Provider Portal allows care providers to submit details of actual service delivered to councils electronically, replacing the need for paper invoices. Providers create a service delivery file from their electronic homecare monitoring system and upload it through Provider Portal. The system validates and processes the data to determine payments to providers and charges to service users.
Key terms
Contract — the general agreement between the council and the provider, defining the framework of rates that apply to service delivered.
Order — describes planned care for an individual service user, placed against a contract. A service user may have more than one order, placed against one or more contracts.
Visit — a single instance of service delivered to a service user.
File formats
Service delivery data can be submitted in two formats:
Format | Description |
XML | The standard format for providers with electronic homecare monitoring systems. |
CSV | An alternative for providers whose systems do not support XML export. |
⚠️Important: The file reference must be unique for each file submitted. If you submit a file with the same file reference as a previous submission, it will be treated as a duplicate and will not be imported.
XML file structure
The XML file uses the following hierarchy:
File — one per submission, containing file reference, description, and creation date.
Provider Contract — one or more per file, identified by provider reference and contract number.
Service Delivery Header — one or more per contract, representing a week of service for a service user.
Home Care Visit — one or more per header, representing an individual visit.
Service delivery header fields
Each service delivery header contains:
Field | Required | Description |
Service User Reference | Yes | Unique reference by which the service user is known to the council. |
Service User Details | Yes | Service user name (and optionally address), useful for reviewing exceptions. |
Week Ending | Week Ending | The week ending date for the service delivered. |
Our Reference | No | Optional reference the provider assigns, for example to tie back to an invoice. |
Service User Contribution | No | Zero for home care. Included for future use with other service types. |
Payment Claimed | No | The monetary amount the provider believes is due. |
📌Note: VAT is excluded from the service delivery header. Separate VAT invoices should be issued where required.
Home care visit fields
Each visit within a service delivery header contains:
Field | Required | Description |
Service Type | Yes | Type of service, for example HOME CARE. Agreed between council and provider. |
Visit Date | Yes | Date of the visit, must fall within the week ending period. |
Start Time Claimed | Yes | Start time claimed by the provider (may differ from actual). |
Duration Claimed | Yes | Duration claimed by the provider (may differ from actual). |
Actual Start Time | Yes | The actual time the visit started. |
Actual Duration | Yes | The actual duration of the visit . |
Secondary Visit | Yes | True or False. Set to True only for additional care workers (see below). |
Number of Carers | Yes | Count of care workers involved. |
Visit Code | Yes | Code describing the outcome, for example visit successful, service refused. |
Order Reference | No | Reference number of the individual service user contract. |
Manually Amended | Yes | Code indicating whether times were electronically verified. |
Claimed vs actual times
Start Time Claimed and Duration Claimed allow providers to override actual values where needed.

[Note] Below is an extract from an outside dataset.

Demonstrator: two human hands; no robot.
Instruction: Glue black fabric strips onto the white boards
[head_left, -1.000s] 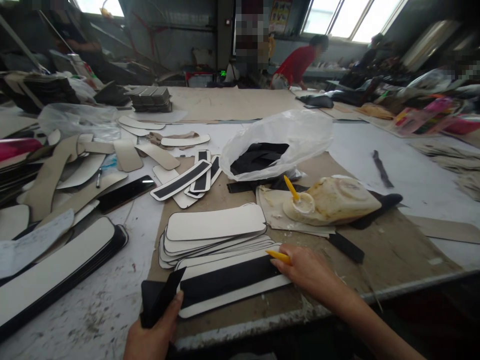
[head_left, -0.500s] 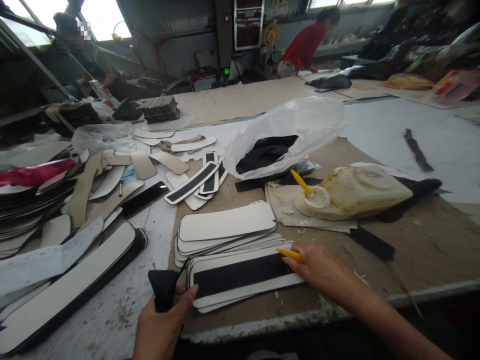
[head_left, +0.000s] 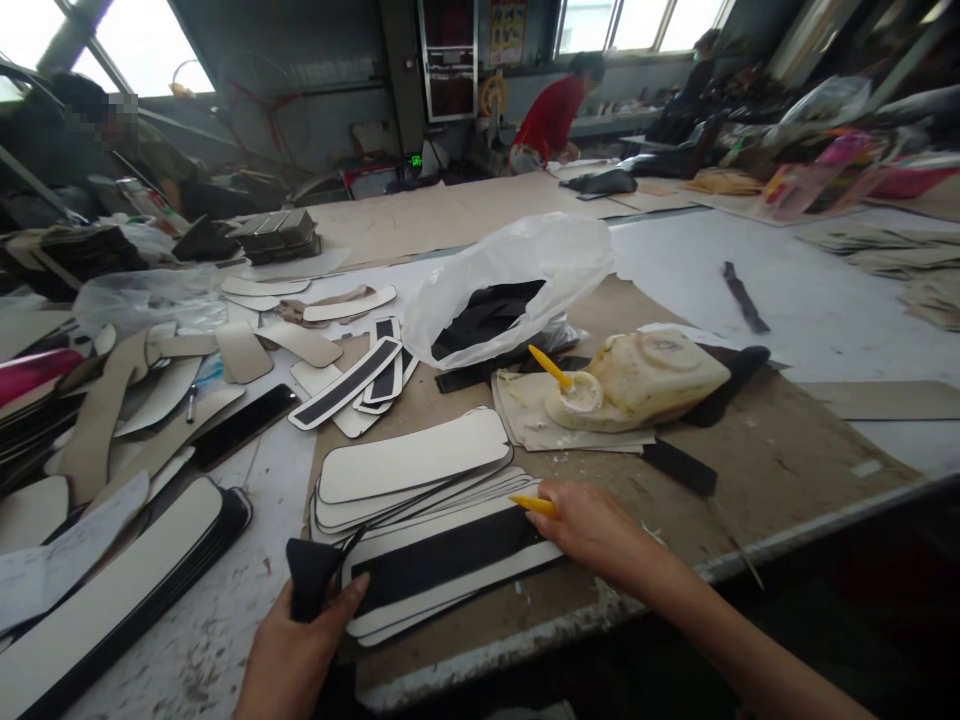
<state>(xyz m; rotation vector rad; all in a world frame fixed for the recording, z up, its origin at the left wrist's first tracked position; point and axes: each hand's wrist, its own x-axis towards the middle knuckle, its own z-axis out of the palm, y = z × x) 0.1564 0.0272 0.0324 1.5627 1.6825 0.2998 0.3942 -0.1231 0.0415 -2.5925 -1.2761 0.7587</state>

This is relevant when rates vary by time of day or when durations need rounding.
For example, if a night rate applies between 10pm and 7am and a visit starts at 06:37, the provider can set Start Time Claimed to 06:30 to claim 30 minutes at the night rate.
Multiple care workers
Visits by more than one care worker can be recorded in two ways:
Same visit details for all workers — use a single Home Care Visit with the Number of Carers set accordingly. Set Secondary Visit to False.
Different visit details per worker — create a separate Home Care Visit for each worker. Set Secondary Visit to False for the primary worker and True for additional workers.
📌Note: The second option (separate visits per worker) can be used in all cases, whether or not details vary between workers.
Visit codes
Visit codes are agreed between the council and the provider. They indicate whether service was delivered and, if not, the reason. Each visit code has the following properties:
The contracts it can be used with.
The period during which it can be used.
A description.
Whether the provider is paid.
Whether the service user is charged.
Maximum payable duration (default 24 hours).
Standard payable duration (overrides the visit duration if set).
📌Note: The council maintains the list of available visit codes and associates them with contracts.
Manually amended indicator
This code indicates whether the visit start time and duration were electronically verified or manually entered. Values are agreed between the council and provider. Common examples:
Code | Meaning |
N | Electronically verified. |
Y | Manually suggested time or duration. |
More detailed codes may be used, for example distinguishing between telephony verification, card reader verification, and manual entry.